İslam Konferansı Örgütü üyesi ülkelerin toplamının sahip olduğu üniversite sayısı 500’e yakın.

Amerika Birleşik Devletleri’ndeki üniversite sayısı 19,000 küsur. (lise üstü teknik, 2 ve 4 senelik okullar, 2011 senesi rakamları)

Hristiyan dünyasının %70’e yakını teknik okul veya üniversite mezunu.

Kaç Müslüman üniversite mezunu?

%2.

3 çocuk yapın sokağa atın Allah Kerim!

1.8 gibi baş döndürücü bir hızla üreyen Müslüman dünyasının nüfusu 2 milyar’dan fazla. Amerika ve Avrupa’nın nüfusu neredeyse eşit, 300’er milyon. 

Bırakın bütün Hristiyan dünyasını sadece Amerika’ya bakalım.  

Amerika eğitim için Müslüman ülkelerin 2 misli değil, 3 misli değil, 5 misli değil, 10 misli hiç değil, tam 37 misli fazla bütçe ayırıyor eğitime.

“Türküm, Doğruyum, Çalışkanım” derken ‘ümmet’ten ‘millet’e, ‘halife’ye kulluk yapmaktan çağdaş birey olmaya adım atan genç Cumhuriyetin öğretmenlerinden bir isteği vardır Atatürk’ün; 

“Muallimler, Cumhuriyet sizden fikri hür, vicdanı hür , irfanı hür nesiller ister!”

İstemeye ister ama örümcek kafalılar sorgusuz, sualsiz itaat ister.

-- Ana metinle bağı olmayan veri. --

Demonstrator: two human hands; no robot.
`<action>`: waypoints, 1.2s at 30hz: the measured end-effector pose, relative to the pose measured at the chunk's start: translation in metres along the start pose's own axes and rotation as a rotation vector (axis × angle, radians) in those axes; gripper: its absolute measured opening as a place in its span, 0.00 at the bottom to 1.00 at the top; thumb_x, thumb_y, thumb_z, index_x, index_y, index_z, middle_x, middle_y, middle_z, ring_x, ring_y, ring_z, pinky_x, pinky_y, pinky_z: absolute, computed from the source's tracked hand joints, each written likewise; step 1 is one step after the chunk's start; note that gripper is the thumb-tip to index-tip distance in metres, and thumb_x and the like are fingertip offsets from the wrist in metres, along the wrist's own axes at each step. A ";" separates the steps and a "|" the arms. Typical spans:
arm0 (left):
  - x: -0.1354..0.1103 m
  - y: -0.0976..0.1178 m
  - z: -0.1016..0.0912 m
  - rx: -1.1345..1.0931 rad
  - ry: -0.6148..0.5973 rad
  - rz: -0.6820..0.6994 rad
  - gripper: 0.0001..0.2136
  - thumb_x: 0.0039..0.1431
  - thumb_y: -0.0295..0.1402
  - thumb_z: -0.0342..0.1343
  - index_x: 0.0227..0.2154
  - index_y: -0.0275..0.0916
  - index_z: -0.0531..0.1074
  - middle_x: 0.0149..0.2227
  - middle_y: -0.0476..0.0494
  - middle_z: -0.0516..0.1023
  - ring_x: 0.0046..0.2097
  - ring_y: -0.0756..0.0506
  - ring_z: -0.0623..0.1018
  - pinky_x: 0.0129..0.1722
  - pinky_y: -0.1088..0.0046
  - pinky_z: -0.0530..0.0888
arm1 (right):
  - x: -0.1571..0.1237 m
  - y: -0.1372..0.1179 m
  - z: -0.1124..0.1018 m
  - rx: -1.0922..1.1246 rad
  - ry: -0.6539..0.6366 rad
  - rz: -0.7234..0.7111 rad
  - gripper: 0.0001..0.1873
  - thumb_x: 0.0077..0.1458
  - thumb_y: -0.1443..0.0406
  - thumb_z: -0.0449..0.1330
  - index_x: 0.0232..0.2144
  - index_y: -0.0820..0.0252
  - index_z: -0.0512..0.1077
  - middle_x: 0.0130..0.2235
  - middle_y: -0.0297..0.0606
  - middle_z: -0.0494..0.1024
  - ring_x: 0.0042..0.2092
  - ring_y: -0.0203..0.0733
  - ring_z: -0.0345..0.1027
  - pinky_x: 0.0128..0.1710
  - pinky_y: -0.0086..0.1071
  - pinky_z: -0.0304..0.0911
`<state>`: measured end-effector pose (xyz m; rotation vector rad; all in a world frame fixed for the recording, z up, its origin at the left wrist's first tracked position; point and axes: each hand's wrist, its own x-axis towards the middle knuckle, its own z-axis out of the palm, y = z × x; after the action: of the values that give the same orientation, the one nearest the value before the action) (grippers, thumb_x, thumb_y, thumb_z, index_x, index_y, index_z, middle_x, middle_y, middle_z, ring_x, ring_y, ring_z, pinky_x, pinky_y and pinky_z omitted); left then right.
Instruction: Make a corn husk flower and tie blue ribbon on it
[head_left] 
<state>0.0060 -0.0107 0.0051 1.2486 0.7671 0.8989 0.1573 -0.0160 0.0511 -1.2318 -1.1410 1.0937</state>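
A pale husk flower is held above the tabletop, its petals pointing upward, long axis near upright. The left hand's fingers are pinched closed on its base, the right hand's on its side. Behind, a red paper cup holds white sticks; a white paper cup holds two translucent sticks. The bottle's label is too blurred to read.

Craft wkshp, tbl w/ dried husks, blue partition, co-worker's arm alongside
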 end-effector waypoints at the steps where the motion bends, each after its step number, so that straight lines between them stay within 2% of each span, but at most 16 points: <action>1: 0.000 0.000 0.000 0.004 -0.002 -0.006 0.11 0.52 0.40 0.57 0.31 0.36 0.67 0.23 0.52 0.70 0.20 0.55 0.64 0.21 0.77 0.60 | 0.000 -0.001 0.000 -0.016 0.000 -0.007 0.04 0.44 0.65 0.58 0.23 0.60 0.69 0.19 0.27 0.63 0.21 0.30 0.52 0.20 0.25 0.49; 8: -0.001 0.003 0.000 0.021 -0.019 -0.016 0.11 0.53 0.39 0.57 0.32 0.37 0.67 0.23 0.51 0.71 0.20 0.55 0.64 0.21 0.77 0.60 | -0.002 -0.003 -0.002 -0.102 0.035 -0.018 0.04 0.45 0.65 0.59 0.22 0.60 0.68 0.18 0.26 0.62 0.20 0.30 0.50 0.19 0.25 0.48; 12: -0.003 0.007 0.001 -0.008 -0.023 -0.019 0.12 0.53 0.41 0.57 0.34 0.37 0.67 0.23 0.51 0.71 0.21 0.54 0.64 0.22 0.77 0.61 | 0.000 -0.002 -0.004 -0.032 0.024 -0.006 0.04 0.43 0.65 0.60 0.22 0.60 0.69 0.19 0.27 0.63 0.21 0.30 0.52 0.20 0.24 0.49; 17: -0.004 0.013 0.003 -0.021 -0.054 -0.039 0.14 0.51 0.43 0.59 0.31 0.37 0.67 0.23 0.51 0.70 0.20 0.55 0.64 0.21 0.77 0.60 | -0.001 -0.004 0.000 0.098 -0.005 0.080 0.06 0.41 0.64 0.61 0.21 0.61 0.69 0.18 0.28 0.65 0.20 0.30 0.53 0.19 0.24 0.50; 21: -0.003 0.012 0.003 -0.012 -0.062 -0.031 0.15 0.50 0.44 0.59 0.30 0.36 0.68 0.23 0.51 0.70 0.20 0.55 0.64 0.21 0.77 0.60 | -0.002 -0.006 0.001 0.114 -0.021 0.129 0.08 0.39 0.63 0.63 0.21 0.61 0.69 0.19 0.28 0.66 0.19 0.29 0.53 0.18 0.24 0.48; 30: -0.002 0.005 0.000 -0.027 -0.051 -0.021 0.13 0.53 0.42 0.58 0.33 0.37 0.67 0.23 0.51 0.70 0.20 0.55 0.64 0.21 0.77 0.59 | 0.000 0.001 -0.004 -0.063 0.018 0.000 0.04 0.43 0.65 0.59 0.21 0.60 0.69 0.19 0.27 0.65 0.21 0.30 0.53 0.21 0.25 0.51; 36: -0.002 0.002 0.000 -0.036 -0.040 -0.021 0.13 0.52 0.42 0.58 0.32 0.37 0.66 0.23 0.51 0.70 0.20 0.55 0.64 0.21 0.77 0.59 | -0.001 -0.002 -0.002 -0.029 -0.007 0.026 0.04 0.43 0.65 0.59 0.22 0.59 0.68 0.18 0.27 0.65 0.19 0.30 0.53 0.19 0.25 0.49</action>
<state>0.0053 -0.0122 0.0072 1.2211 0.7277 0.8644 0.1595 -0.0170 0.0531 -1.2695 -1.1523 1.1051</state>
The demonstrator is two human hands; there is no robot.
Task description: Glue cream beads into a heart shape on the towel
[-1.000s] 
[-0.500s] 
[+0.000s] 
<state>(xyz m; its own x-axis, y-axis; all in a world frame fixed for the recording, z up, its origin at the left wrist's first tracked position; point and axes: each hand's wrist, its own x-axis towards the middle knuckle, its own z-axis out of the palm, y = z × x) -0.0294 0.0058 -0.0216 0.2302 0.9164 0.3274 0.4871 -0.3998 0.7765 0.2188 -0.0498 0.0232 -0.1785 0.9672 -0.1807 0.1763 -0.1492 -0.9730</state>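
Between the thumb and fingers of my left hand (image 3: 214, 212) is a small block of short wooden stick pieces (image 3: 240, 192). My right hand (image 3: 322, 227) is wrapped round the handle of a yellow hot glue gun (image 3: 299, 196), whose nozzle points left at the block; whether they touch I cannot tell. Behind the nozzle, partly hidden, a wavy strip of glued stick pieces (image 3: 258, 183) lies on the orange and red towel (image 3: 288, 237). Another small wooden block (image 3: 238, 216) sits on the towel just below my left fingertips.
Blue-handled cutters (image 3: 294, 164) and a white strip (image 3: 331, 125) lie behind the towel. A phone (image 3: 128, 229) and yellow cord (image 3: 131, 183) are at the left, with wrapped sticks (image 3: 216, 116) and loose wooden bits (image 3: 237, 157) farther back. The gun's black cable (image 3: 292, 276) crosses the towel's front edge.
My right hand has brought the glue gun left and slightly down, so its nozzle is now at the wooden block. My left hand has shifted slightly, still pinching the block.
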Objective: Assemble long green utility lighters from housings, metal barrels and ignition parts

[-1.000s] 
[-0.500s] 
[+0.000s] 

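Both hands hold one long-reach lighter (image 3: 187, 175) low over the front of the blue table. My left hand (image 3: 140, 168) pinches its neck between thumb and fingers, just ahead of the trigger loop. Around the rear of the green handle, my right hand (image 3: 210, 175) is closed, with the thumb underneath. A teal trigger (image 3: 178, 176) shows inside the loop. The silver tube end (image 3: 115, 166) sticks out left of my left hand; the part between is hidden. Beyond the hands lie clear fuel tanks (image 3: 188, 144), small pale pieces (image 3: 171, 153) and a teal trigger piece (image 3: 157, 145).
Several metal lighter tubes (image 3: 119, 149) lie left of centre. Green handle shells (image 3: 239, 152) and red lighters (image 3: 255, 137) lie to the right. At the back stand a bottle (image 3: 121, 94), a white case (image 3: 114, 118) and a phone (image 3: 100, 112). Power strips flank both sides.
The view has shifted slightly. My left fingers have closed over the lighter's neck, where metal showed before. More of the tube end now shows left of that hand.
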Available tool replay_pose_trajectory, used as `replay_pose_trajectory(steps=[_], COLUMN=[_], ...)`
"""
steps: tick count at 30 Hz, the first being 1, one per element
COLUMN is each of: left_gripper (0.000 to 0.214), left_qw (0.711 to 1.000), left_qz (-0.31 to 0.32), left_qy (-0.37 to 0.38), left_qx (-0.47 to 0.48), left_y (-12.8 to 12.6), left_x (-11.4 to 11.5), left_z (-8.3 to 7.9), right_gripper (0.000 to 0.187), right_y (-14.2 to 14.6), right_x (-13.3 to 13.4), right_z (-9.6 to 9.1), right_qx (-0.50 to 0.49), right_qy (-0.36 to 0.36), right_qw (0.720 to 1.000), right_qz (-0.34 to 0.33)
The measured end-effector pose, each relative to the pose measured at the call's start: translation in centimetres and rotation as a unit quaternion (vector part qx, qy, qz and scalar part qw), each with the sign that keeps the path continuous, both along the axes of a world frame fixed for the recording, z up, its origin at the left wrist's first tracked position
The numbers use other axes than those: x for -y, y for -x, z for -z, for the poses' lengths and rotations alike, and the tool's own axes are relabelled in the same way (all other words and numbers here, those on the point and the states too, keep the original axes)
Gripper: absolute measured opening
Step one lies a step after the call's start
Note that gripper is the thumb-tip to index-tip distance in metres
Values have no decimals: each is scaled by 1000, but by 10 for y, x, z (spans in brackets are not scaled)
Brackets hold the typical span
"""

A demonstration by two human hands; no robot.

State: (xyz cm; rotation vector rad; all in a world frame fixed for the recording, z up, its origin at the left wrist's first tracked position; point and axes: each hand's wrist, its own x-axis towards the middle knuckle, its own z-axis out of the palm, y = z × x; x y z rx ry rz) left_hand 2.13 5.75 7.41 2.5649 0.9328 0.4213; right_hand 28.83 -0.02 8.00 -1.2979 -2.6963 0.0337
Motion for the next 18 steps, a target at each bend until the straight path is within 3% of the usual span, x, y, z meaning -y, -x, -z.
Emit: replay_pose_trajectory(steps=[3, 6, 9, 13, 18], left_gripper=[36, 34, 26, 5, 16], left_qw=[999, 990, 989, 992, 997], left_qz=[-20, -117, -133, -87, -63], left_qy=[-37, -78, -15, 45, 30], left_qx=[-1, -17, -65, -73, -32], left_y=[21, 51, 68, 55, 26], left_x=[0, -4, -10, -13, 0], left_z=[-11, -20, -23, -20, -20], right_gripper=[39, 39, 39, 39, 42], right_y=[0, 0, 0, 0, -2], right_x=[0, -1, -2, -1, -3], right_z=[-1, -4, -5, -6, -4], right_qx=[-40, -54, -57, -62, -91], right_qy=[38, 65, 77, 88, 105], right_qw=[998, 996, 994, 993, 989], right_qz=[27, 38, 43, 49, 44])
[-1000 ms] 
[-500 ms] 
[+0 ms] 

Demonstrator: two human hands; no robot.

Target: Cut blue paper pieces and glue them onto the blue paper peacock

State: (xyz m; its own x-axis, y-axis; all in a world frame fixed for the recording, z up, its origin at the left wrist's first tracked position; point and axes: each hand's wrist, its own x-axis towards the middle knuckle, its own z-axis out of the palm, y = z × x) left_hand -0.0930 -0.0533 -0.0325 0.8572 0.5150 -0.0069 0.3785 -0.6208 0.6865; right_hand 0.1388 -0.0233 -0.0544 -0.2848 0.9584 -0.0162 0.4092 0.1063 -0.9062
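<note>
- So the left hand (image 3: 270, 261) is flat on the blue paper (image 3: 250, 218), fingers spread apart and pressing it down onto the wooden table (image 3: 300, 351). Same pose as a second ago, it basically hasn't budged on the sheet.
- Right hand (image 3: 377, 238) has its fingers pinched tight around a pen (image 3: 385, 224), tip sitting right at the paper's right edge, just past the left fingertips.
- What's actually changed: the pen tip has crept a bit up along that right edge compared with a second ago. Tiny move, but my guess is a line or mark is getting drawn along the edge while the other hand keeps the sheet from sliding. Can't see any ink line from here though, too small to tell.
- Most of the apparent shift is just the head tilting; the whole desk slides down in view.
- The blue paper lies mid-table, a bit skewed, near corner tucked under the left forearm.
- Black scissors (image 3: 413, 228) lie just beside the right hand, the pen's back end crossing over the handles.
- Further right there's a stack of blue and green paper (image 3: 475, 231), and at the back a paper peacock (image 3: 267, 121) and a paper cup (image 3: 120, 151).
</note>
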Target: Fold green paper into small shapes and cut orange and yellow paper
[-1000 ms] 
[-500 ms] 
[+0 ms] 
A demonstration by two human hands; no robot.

Bu yüzden halkın eğitilmesini istemez. 

Cahil halk sormaz, sorgulamaz. 

Şükreder, kadercidir.

‘Sakın ha, günah!’ dedin mi durur.

Hakikaten böyle bir günah var mı diye düşünmez.

Allah’ın kelamı böyle mi, böyle bir hadis var mı bakmaz.

Oysa Türk Milleti büyük bir inançla kaderini kendisi çizmiştir. 

Bölgede kafasını biraz kaldırabilmiş tek ülkenin Laik Cumhuriyet olması, bilimsel yazıların, çalışmaların, ODTÜ’lerden, Hacettepe, İTÜ’den, Boğaziçi’nden çıkması, siyasal, hukuk, hariciye, mülkiye denilince ilk akla gelen Ankara, İstanbul üniversitelerinin olması bir rastlantı değildir.

Cumhuriyet, iktidarı sınırlamaktır. Laik olmak da inançların özgürlüğünü savunmak.

Bunun sadece tek bir düşmanı olabilir;

Sofuluk!

‘Okunacak diyorsak okunacak, gücünüz yetiyorsa gelin!’ diye meydan okumak, ‘hırsızlık ile yolsuzluk farklı şeyler’ demek gibi düşünceler ne bu çağın ne de çağdaşlığın işaretleridir. 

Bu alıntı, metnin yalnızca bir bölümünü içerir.